Harris points out that while a birth is a major event at ground level, on the national or global scale, pregnancies when one is older or a teen don’t make much difference to the overall fertility rate because the numbers are relatively small compared to those in the peak childbearing ages.

The increase in births to women in older age groups doesn’t surprise Jarosz — and it’s not really new, either, she added. “One of the things to keep in mind is births to women in their early, mid, even late 40s is not a surprise historically.” She said that when baby boomers were born between 1946 and 1964, many of their mothers were in their 40s — at numbers “at least comparable, if not higher than what we’re seeing today.”

The provisional birthrate for women 45 and older is low, at 1.1 births per 1,000 women, but the number of births to women in this age category increased by 12%, per the report.

Jarosz said the slight decline in births in the age 30-34 category was “a little more unexpected in part because there was some optimism that maybe people were just delaying childbirth in 2021.

It could reflect some structural issues in the country and not adequate supportive policy for people to feel confident in choosing to have children, she noted. Her list of challenges includes lack of paid leave, difficulty affording high-quality child care and housing costs that are “extremely expensive,” she said. “The fact births are going down for that age group implies those forces are at work.”
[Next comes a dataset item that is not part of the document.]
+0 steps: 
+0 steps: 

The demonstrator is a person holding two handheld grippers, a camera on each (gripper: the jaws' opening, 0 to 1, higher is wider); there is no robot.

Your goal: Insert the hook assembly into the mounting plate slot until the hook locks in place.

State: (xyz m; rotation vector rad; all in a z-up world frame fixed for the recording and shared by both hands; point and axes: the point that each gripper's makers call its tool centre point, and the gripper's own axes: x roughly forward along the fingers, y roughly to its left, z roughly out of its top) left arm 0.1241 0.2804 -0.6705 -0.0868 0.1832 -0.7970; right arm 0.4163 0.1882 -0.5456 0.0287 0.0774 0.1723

The report said the numbers represent a 3% decrease in births to American Indian, Alaska Native and white women and a 1% decline among Black women. Births to Asian women rose by 2%, while they rose by 6% for Native Hawaiian or other Pacific Islander women and Hispanic women.

The report also notes that the rate at which babies are delivered by cesarean increased slightly again for the third year to 32.2% in 2022, while the C-section rate for women with low-risk pregnancies remained unchanged at 26.3%. Low-risk pregnancies are singelton babies who are considered full-term (at least 37 weeks gestation) and are in proper head-first delivery position.

The preterm birthrate dropped 1% to 10.38%.